Ah, la muerte. Recuerdo esa vez que un editor
español se ofendió profundamente conmigo porque dije que los suicidas eran
valientes. Fui imprudente, lo confieso: un estudiante suyo, de catorce o quince
años, un chico sincero y brillante –quién iba a pensarlo-, se había lanzado de
madrugada a las vías del tren, y ese pequeño pueblo costero de Barcelona, en el
que nació y creció y perdió la virginidad y abandonó para siempre con el
corazón hecho un hueco, fue tomado por esa desesperación colectiva que produce
la incertidumbre. Es probable, entonces, que me equivocase. Mis lecturas han
sido fundamentales para reafirmar valores y convicciones, y también implacables
en la formación de mi temperamento. La valentía del suicida –creo recordar-
estaba relacionada con una cita en la que Arthur Schopenhauer habla del
suicidio como de la afirmación más poderosa de la voluntad y del querer vivir.

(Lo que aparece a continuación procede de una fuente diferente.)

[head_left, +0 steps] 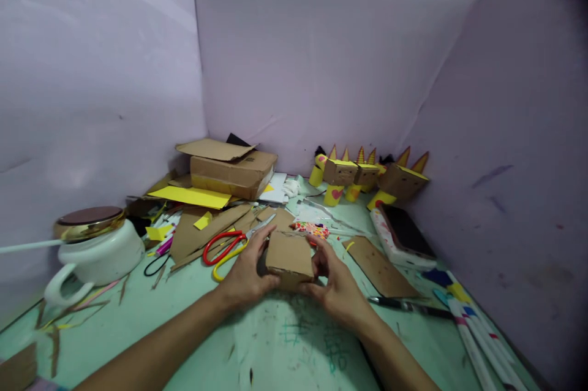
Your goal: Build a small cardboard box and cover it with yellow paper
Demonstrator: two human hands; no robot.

“El suicida ama la vida; lo único que pasa es que no acepta las condiciones en
que se le ofrece”, afirma el filósofo alemán, y con ello comprendí que el
suicidio no es señal del deseo de muerte sino, por el contrario, manifestación
de la aceptación y la afirmación de una vida sin sufrimientos.
En cuanto a las palabras que me abandonaron,
que aparentemente se fueron, tengo un enorme dilema. En realidad es miedo:
tengo miedo de no poder volver a escribir. Es la primera vez, en muchos meses,
que puedo pasar de una página sin borrarla o destruirla por vergüenza. Vuelvo,
entonces, sobre mi plan indecoroso de luchar contra mi sequía creativa
escribiendo sobre mi amigo muerto. Las posibilidades de que esto termine siendo
una novela son nulas. A lo máximo podría aspirar a convertirse en un diario de
apuntes o en una miscelánea sobre mi búsqueda. Permítanme, entonces, hablarles
un poco sobre esto último: mi búsqueda. No es verdad que sólo haya venido a
París a escribir. Mentí un poco. Algunos meses después de la muerte de
Francisco, estando en Lima, me enteré de que Cayetana Herencia vivía aquí desde
2011. Sé que todo esto es confuso (ya intentaré explicarlo). Bastará decir que
Cayetana fue, al parecer, mujer de Francisco y estuvo en Berlín el día en que
fue asaltado y agredido, de una manera brutal, por una banda de delincuentes.
¿Cómo contar todo esto como si fuera falso?
¿Cómo intentar resolver el enigma de la muerte de mi amigo en tiempo real? Es
un poco raro: soy sólo un escritor bloqueado fracasando en París, pero parece
que las circunstancias me empujaran a pensar y actuar como un detective. Lo más
probable es que, al final, me quedé con la segunda opción. Ya dije que no veo
cómo esto pueda llegar a ser una novela, y la única historia que deseo relatar
es aquella en la que descubro lo que ocurrió con Francisco y el spleen de mi vida se acaba para siempre.»